ML Kit is a mobile SDK that brings Google's machine learning expertise to Android and iOS apps in a powerful yet easy-to-use package. Whether you're new or experienced in machine learning, you can easily implement the functionality you need in just a few lines of code. There's no need to have deep knowledge of neural networks or model optimization to get started. On the other hand, if you are an experienced ML developer, see the Custom Machine Learning Models with ML Kit codelab to learn how ML Kit makes it easy to use your custom TensorFlow Lite models in your mobile apps.

How does it work?

ML Kit makes it easy to apply ML techniques in your apps by bringing Google's ML technologies, such as the Google Cloud Vision API, Mobile Vision, and TensorFlow Lite, together in a single SDK. Whether you need the power of cloud-based processing, the real-time capabilities of Mobile Vision's on-device models, or the flexibility of custom TensorFlow Lite models, ML Kit makes it possible with just a few lines of code.

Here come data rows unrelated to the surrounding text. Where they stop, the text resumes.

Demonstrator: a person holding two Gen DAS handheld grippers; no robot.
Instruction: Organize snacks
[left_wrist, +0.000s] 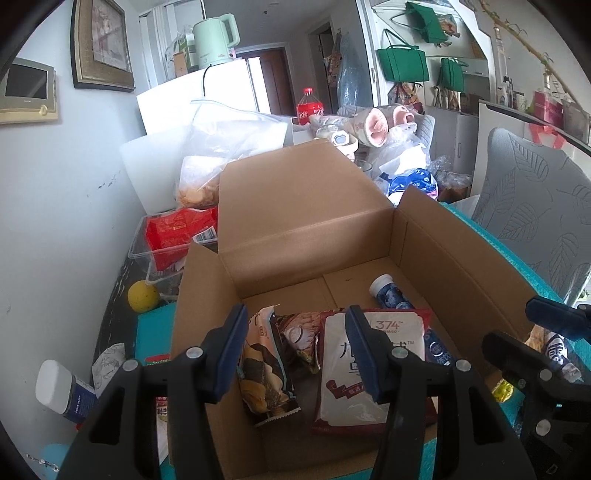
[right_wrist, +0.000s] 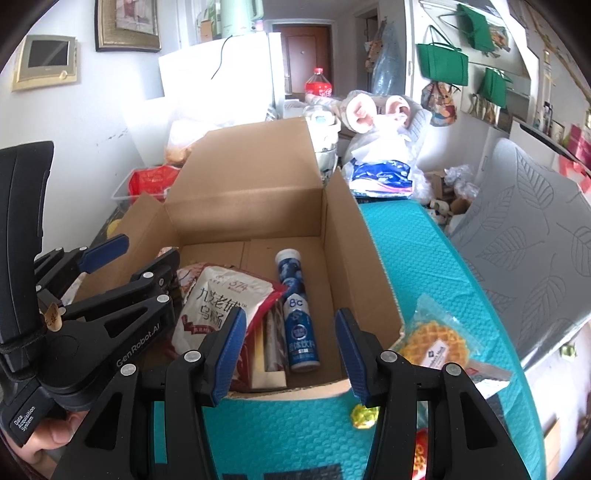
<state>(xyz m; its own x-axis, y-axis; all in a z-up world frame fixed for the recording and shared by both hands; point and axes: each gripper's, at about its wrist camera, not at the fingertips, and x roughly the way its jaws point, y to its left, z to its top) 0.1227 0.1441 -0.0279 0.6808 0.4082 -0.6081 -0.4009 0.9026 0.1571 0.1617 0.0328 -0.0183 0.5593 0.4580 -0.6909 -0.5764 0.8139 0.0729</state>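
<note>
An open cardboard box (left_wrist: 303, 206) (right_wrist: 251, 192) stands on a teal mat. Inside lie a red-and-white snack bag (left_wrist: 373, 373) (right_wrist: 218, 306), a blue tube (left_wrist: 391, 293) (right_wrist: 299, 317) and brown snack packets (left_wrist: 266, 369). My left gripper (left_wrist: 299, 350) is open and empty, over the box's near left part; it shows in the right wrist view (right_wrist: 125, 254). My right gripper (right_wrist: 290, 347) is open and empty above the box's near edge. A wrapped waffle (right_wrist: 436, 343) lies on the mat right of the box, a small yellow candy (right_wrist: 364, 415) near my right fingers.
A clear tub with a red packet (left_wrist: 173, 232), a yellow ball (left_wrist: 143, 295) and a white-capped bottle (left_wrist: 59, 387) sit left of the box. Bags, plush toys (left_wrist: 380, 125) and a cola bottle (left_wrist: 309, 107) crowd behind. A grey leaf-patterned chair (right_wrist: 535, 236) stands right.
</note>
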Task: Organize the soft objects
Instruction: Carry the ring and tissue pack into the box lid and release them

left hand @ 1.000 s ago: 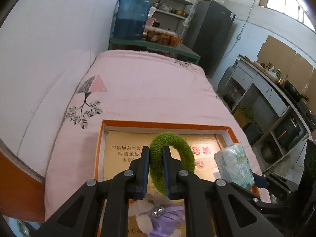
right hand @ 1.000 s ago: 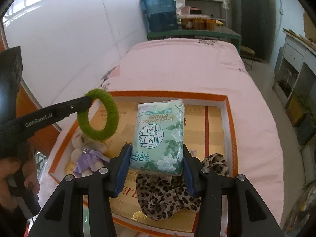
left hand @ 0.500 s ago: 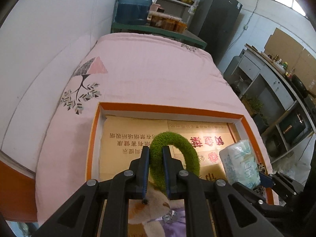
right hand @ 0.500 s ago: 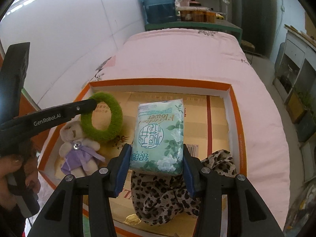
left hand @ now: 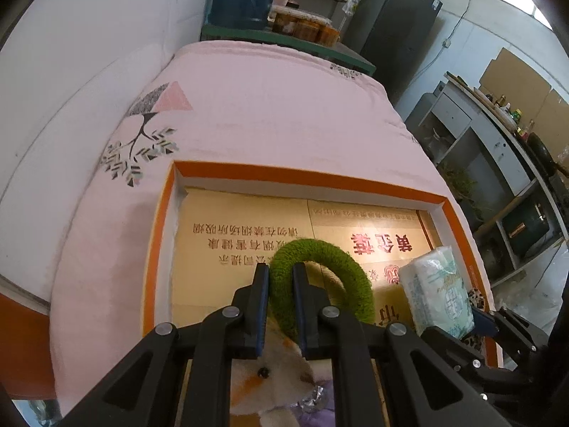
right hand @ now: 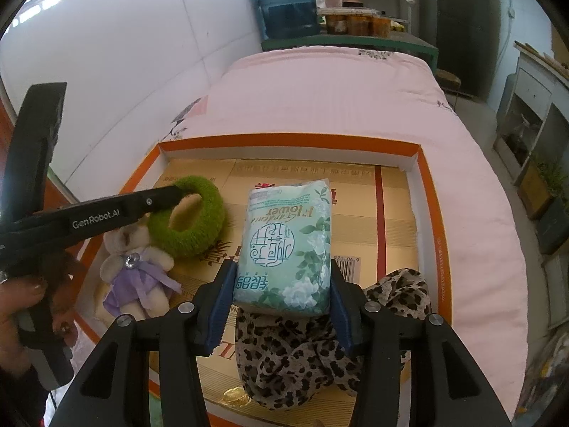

This codelab will walk you through creating your own iOS app that can automatically detect text in an image.

What you will build

In this codelab, you're going to build an iOS app with Firebase ML Kit. Your app will:

  • Utilize the ML Kit Text Recognition API to detect text in images
  • Use the ML Kit Cloud Text Recognition API to expand text recognition capabilities (such as non-Latin alphabets) when the device has internet connectivity

What you'll learn

What you'll need

This codelab is focused on ML Kit. Non-relevant concepts and code blocks are glossed over and are provided for you to simply copy and paste.

Download the Code

Click the following link to download all the code for this codelab:

Download source code

Unpack the downloaded zip file. This will unpack a root folder (mlkit-ios) with all of the resources you will need. For this codelab, you will only need the resources in the text-recognition subdirectory.

The text-recognition subdirectory in the mlkit repository contains two directories:

  1. Go to the Firebase console.
  2. Select Create New Project, and name your project "ML Kit Codelab."

Connect your iOS app

  1. From the overview screen of your new project,
    click Add Firebase to your iOS app.
  2. Enter the codelab's package name: com.google.firebase.codelab.mlkit.

Add GoogleService-Info.plist file to your app

After adding the package name and selecting Continue, your browser automatically downloads a configuration file that contains all the necessary Firebase metadata for your app. Copy the GoogleService-Info.plist file into your project.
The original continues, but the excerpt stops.